What I find interesting that there just happens to be a case out there where the progressive bigotry of the “cultural elite” is in full display. Here is a quote from the Hollywood reporter, 2015:

… “We’re gonna have to get as organized as the mafia,” the mogul told the audience at the Simon Wiesenthal Center’s national tribute dinner, where he was introduced by friend and competitor Jeffrey Katzenberg as “a really nice Jewish boy.”

… Weinstein, 63, then went off-script to speak about his father, who was a sergeant stationed in Cairo during World War II. The elder Weinstein aided the Haganah (the precursor to the IDF before Israel was a state) and later taught his sons about anti-Semitism.
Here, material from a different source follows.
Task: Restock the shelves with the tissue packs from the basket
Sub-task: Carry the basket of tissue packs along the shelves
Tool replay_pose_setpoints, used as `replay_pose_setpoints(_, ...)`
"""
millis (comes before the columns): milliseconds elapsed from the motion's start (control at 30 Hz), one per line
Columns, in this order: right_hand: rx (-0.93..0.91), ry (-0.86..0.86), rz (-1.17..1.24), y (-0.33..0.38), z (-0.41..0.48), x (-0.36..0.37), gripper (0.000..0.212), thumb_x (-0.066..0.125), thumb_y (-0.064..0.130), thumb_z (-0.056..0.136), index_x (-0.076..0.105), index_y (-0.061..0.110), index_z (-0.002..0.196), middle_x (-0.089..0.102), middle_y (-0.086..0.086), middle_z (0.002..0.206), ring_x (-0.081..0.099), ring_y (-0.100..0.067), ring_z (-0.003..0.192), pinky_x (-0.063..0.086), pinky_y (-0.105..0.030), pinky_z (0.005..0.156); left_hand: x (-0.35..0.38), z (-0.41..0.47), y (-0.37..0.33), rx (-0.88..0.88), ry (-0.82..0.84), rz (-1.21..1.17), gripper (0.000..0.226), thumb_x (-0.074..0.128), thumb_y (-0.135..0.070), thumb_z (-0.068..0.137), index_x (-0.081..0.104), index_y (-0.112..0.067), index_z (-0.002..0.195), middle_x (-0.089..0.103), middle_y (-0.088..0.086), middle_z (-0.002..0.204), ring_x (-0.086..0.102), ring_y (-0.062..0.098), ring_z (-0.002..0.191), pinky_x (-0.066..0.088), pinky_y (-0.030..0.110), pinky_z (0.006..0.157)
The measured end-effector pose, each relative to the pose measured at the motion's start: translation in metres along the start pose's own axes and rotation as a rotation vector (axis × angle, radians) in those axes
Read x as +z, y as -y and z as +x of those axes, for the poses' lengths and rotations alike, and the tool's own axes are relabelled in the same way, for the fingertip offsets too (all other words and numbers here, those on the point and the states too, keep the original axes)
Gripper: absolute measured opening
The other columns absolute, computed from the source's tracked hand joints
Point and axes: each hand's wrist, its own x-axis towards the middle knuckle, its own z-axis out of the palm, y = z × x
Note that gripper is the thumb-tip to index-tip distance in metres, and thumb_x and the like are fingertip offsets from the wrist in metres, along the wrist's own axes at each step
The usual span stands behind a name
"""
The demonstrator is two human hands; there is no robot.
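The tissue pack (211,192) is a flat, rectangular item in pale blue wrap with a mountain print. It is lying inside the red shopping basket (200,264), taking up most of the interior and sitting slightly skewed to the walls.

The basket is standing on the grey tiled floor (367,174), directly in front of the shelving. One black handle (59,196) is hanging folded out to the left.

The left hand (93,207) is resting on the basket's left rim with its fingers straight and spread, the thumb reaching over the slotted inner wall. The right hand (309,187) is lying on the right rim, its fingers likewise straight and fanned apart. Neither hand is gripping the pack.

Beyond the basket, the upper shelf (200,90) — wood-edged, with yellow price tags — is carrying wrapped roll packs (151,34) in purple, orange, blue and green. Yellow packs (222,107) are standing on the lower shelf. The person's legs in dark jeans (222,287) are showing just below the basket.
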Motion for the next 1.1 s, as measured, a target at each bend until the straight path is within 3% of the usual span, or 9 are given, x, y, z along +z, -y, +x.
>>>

Weinstein emphasized his concern about anti-Semitism around the world, which Wiesenthal Center studies indicate is at its highest levels since the end of World War II.

… “I’m upset when I read The Atlantic Monthly’s headline that says, ‘Should the Jews leave Europe?’ — a resounding ‘no’ on my end — and [New York Times columnist] David Brooks today talking about how to combat anti-Semitism,” Weinstein said. “It’s like, here we go again, we’re right back where we were [before the Holocaust]. And the lessons of the past are we better stand up and kick these guys in the ass.”

… Earlier in the evening, Weinstein was described as “a larger-than-life personality” but also “a really nice Jewish boy” by Katzenberg. The emcee pointed out that Weinstein and his brother, Bob, named their first company, Miramax, after their parents, Miriam and Max, asking — to laughter and applause — “In all the thousands of years and annals of dutiful, nice Jewish boys, how many of them named their company after their parents? C’mon, this is like the ultimate mitzvah!” He also described Weinstein as having “an outsized personality” and “an outsized heart,” and also being “an extraordinary and dedicated philanthropist.”

… Tuesday’s gala featured the surprise announcement that an additional $50 million has been raised toward construction of a sprawling Museum of Tolerance complex in Jerusalem. Katzenberg announced the new donation, which he said had come together “over the last few months” and gives the center 87 percent of the new campus’ projected cost. …

And now compare that to a quote from the The Gurdian, 2017:

“We’re all fucking complicit, and it has to stop,” said Best, who said the accusations against Weinstein were an “open secret” in Hollywood. “The industry at large,” she alleged, “provided shelter for his bad behavior directly and indirectly” by staying silent.

Will this high-profile case of Zionist bigotry in the cultural sphere make any difference? And, if not, what then? As far as I remember, even the case of Roman Polanski made no difference. Lot’s of people seem to prefer to continue living in a dream world until reality knocks at the door and there’s no way the door can stay closed anymore.

Zionism is the very successful national liberation movement of the Jewish people, who are indigenous to the Land of Israel. Zion, or Jerusalem, is connected to the liturgy and religious obligation. If you try to categorize and stereotype the Jewish people, you are a fool. People in the US are pro-Israel because they are fair, mostly not anti-Semites, and because it is the right thing to do. There are over 24 failed and undemocratic Arab/Moslem countries, and only one Israel. Get used to it. One million Jews escaped from Arab and African countries, so there was an exchange of populations.
Stop the lies and propaganda. Israel is forever.